### Description of the task
Find each line below where the word "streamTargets" occurs, and copy it.

### Given data
....

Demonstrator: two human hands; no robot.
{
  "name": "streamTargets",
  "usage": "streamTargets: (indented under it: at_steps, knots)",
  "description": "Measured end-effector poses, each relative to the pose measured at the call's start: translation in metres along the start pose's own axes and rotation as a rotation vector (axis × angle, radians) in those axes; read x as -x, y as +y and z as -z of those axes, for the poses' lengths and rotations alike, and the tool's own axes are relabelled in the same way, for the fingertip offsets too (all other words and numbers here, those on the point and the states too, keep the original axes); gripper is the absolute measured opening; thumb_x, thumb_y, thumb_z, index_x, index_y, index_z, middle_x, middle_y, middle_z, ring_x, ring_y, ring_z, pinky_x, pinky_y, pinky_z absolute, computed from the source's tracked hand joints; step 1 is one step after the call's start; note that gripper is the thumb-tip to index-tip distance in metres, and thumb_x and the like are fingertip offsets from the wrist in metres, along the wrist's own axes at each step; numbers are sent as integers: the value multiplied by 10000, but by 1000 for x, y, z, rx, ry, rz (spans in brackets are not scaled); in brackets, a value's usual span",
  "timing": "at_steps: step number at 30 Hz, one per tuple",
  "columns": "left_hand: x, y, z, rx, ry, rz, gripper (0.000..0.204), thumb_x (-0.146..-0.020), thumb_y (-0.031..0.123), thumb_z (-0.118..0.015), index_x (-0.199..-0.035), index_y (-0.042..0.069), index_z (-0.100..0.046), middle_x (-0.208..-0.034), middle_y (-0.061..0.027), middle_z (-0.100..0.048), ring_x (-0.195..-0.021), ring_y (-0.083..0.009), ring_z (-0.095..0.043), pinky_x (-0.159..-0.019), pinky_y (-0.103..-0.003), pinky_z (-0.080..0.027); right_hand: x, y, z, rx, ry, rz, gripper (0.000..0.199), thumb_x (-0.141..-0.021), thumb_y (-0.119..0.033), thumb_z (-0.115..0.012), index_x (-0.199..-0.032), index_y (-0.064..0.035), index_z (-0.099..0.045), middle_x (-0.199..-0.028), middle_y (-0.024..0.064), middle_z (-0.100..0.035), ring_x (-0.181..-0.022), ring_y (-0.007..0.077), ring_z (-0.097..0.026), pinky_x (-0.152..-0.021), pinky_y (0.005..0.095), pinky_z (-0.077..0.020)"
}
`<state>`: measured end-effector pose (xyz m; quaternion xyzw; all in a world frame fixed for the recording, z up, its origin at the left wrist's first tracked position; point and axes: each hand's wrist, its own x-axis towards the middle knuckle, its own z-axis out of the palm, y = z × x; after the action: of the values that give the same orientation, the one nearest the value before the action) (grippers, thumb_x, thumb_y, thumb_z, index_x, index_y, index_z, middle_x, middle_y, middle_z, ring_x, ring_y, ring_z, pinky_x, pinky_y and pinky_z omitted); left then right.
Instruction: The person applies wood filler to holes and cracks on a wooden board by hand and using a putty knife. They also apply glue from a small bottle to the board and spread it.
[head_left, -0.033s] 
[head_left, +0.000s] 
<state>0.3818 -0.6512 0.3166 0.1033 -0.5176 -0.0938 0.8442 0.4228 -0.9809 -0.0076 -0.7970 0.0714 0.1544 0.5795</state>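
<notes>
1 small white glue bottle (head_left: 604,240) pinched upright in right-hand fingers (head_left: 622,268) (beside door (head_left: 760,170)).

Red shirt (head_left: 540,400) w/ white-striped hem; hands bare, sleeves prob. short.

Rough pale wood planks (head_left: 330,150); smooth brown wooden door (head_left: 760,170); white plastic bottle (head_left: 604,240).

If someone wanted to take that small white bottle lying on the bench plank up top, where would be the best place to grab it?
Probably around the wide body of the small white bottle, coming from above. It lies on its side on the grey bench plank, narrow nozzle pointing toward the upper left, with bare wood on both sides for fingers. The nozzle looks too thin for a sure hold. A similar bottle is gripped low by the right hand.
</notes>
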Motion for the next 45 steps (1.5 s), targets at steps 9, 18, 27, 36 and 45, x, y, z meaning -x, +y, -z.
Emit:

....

### Answer for the task
  "name": "streamTargets",
  "usage": "streamTargets: (indented under it: at_steps, knots)",

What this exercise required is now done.